Redeem Request: User calls requestRedeem() with shares
Share Escrow: Shares transferred to escrow contract
Fulfillment: Strategist executes hooks to free up assets
PPS Validation: Slippage protection against recorded request PPS
Asset Claim: User calls withdraw() to receive assets

Strategy Management

Hook Approval: Strategist proposes new hook root
Timelock Period: 15-minute delay configurable by governance for strategy hooks
Execution: Hook root updated and new strategies enabled
Guardian Oversight: Guardians can veto malicious updates

PPS Updates

Off-Chain Calculation: Validators calculate PPS independently
Signature Generation: Validators sign PPS with private keys
Aggregation: Signatures collected and submitted to oracle
Validation: Oracle verifies signatures and quorum
Forwarding: Validated PPS forwarded to aggregator
Strategy Checks: Aggregator runs dispersion/deviation checks
Storage: PPS stored and made available for vault operations

Creating setting up, and managing a vault

Vaults can be created in SuperVaultAggregator by calling createVault using the following parameters. The primary strategist has full control over strategy operations and multiple secondary strategists as backup accounts can propose primary strategist changes with 7-day timelock.

function createVault(VaultCreationParams calldata params) external 
    returns (address superVault, address strategy, address escrow)

struct VaultCreationParams {
    address asset; // Address of the underlying asset
    string name; // Name of the vault token
    string symbol; // Symbol of the vault token
    address mainStrategist; // Address of the vault mainStrategist
    uint256 minUpdateInterval; // Minimum time interval between PPS updates
    uint256 maxStaleness; // Maximum time allowed between PPS updates before staleness
    FeeConfig feeConfig;
}

struct FeeConfig {
    uint256 managementFeeBps; // Management fee in basis points
    uint256 performanceFeeBps; // Performance fee in basis points
    address recipient; // Fee recipient address
}

Once vaults are created, strategists automatically benefit from the list of hooks that are in the global hooks root.
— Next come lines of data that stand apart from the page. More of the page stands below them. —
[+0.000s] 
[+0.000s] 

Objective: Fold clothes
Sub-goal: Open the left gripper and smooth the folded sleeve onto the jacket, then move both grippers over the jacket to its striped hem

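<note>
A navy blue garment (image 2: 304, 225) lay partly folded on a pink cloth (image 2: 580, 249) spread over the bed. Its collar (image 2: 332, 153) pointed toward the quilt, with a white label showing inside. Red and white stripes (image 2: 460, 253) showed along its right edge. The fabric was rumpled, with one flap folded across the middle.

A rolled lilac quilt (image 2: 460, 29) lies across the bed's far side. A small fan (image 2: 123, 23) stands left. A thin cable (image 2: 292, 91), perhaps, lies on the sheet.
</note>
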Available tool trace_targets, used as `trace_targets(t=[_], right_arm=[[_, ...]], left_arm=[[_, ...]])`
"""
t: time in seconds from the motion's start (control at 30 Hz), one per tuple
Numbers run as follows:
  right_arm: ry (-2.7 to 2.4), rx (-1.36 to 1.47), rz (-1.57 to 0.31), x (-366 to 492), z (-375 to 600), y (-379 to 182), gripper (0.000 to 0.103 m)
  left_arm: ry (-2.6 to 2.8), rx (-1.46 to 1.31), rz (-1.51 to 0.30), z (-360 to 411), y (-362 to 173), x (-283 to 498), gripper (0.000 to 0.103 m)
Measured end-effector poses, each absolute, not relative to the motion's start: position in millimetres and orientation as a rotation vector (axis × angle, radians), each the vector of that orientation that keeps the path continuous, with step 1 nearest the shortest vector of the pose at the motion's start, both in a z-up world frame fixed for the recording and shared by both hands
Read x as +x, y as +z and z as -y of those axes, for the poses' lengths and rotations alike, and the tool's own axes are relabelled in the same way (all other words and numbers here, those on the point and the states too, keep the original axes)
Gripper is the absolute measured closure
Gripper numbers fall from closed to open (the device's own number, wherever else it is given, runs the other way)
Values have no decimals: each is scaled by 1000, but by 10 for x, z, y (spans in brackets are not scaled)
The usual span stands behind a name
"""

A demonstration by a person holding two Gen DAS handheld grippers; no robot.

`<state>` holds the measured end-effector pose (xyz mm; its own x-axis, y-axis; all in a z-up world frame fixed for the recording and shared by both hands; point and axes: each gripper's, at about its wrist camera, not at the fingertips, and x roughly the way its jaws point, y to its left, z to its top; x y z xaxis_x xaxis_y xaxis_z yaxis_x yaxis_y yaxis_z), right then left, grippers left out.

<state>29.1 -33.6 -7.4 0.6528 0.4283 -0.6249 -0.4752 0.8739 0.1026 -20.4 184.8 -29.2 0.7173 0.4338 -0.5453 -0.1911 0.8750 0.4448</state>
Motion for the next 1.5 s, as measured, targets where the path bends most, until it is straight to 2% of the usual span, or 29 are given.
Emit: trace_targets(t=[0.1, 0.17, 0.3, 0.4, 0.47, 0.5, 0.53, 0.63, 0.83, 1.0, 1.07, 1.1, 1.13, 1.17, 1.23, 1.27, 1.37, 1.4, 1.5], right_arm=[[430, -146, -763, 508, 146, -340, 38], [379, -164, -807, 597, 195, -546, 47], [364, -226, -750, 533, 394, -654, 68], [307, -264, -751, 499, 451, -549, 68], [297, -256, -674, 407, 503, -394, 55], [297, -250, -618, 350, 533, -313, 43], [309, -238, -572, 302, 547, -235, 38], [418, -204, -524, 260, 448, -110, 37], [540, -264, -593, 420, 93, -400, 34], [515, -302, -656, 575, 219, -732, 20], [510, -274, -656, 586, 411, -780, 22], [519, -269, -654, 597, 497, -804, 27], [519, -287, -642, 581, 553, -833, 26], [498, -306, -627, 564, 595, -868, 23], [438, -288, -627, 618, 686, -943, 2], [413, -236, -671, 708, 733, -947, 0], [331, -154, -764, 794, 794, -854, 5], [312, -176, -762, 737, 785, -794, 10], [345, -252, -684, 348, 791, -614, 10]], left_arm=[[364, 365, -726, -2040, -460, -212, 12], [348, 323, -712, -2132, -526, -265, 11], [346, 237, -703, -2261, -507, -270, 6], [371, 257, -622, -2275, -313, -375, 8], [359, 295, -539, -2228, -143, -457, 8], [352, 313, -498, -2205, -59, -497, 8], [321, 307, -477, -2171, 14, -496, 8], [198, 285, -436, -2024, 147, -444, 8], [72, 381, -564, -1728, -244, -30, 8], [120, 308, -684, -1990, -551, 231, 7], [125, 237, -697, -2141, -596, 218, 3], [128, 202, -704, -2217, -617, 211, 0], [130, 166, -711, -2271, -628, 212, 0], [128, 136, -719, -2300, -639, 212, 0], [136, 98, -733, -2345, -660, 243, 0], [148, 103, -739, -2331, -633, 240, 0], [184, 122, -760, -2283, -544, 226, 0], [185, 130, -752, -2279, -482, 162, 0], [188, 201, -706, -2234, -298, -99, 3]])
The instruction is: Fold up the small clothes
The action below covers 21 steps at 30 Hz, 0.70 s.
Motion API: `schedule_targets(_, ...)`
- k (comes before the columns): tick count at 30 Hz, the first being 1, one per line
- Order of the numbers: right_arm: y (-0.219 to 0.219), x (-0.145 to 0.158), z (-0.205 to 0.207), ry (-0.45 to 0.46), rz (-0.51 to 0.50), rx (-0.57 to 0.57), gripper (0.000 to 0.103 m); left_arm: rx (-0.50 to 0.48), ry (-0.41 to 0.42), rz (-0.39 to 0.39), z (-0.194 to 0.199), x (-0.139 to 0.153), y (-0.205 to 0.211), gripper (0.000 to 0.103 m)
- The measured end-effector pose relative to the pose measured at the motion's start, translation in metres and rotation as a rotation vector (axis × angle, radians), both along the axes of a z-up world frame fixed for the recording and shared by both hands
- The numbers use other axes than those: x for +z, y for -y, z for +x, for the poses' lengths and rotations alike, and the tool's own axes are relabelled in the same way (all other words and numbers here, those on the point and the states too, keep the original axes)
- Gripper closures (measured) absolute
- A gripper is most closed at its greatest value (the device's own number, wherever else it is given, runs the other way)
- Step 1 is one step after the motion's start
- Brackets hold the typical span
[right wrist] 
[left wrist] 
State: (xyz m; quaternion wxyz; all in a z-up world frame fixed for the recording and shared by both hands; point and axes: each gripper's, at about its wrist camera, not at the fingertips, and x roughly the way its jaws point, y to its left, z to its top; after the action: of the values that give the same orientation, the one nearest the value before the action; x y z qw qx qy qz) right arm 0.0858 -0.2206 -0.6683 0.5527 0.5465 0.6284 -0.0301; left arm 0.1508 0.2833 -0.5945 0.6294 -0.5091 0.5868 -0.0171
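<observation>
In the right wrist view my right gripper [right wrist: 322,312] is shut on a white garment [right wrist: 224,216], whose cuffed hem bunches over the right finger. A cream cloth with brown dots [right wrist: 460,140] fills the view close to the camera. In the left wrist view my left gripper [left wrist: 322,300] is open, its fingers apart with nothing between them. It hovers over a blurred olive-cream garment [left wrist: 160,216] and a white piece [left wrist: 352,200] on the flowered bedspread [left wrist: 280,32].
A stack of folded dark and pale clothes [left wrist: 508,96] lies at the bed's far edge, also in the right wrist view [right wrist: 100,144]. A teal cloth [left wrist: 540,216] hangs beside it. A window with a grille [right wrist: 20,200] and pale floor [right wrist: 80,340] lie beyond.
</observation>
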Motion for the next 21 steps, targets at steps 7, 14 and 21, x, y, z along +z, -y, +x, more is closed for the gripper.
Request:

However, if more functionality is to be added, primary strategists can propose a new strategy hooks root.

function proposeStrategyHooksRoot(address strategy, bytes32 newRoot) external validStrategy(strategy)

Once vaults are have funds in them, strategists must deposit UP tokens to ensure that validators are compensated for the cost of updating onchain PPS for their vaults. This is also done in SuperVaultAggregator.

function depositUpkeep(address strategist, uint256 amount)

Once funds arrive into the vault via users requestDeposit, strategists can execute any of the hooks in the root to fulfill a deposit.

function executeHooks(ExecuteArgs calldata args) external

struct ExecuteArgs {
    address[] hooks;
    bytes[] hookCalldata;
    uint256[] expectedAssetsOrSharesOut;
    bytes32[][] globalProofs;
    bytes32[][] strategyProofs;
}

A similar flow presents itself on redemptions.

Validating PPS

Flexibilty and security is economically enforced by validators submitting PPS, supported by oracle infrastructure in Superform core. If interested in becoming a SuperVault validator, we recommend reading Become a Validator.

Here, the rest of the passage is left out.